Astronomers will have to cool their heels awhile longer for the debut of a long-anticipated space observatory. Newly discovered flaws in key circuit boards will hold up the space shuttle launch of the Advanced X-ray Astrophysics Facility (AXAF) at least until May, NASA officials announced today. The 5-week setback for the troubled $2 billion telescope also promises to complicate construction of the international space station and maintenance of the Hubble Space Telescope.

For 2 decades, scientists have been planning the giant orbiting AXAF telescope, which is designed to capture detailed images of galaxies, quasars, and other celestial objects. But costly delays have plagued the craft, originally slated for launch last summer, prompting NASA to appoint a special review panel to oversee the project. Those troubles appeared to be over last week when contractor TRW Inc. of Redondo Beach, California, prepared to ship AXAF, recently renamed the Chandra Observatory, to Kennedy Space Center in Florida for an April launch.

But on 15 January, TRW engineers testing an unrelated communications satellite discovered flaws in the copper plating on some circuit boards that were similar to 129 boards installed on the observatory. So far, NASA officials have inspected about a third of Chandra's suspect components and discovered two boards with defects that could block the flow of electric current and potentially disable the telescope. They won't know until next week how many more boards will have to be replaced but believe the total will not exceed 22. Recovering from that worst case scenario could take several months, NASA officials said.

In the meantime, researchers have little choice but to hope that the craft, whenever it is finally launched, is spaceworthy. Because its orbit will take it outside the shuttle's operating range, astronauts will not be able to fix the Chandra once it is in space, as they can the Hubble telescope. "Failure is not an option here," says NASA's Ken Ledbetter.

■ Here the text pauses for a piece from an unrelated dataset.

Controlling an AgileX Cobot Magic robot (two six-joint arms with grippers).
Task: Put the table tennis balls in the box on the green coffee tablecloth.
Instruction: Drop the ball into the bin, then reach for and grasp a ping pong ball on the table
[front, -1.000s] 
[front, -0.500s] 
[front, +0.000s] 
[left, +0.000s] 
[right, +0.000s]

NASA officials must also sort out a shuttle schedule scrambled by the delay. Both the Chandra and an essential Hubble repair trip scheduled for August 2000 can fly only aboard the shuttle Columbia, which is outfitted for the missions. But Columbia will be grounded for a lengthy overhaul later this year. That means another shuttle may have to be reconfigured for Hubble repairs if Chandra delays make it impossible for Columbia to be spruced up in time for the Hubble mission. That switch, in turn, could disrupt shuttle flights needed to assemble the international space station, NASA officials say.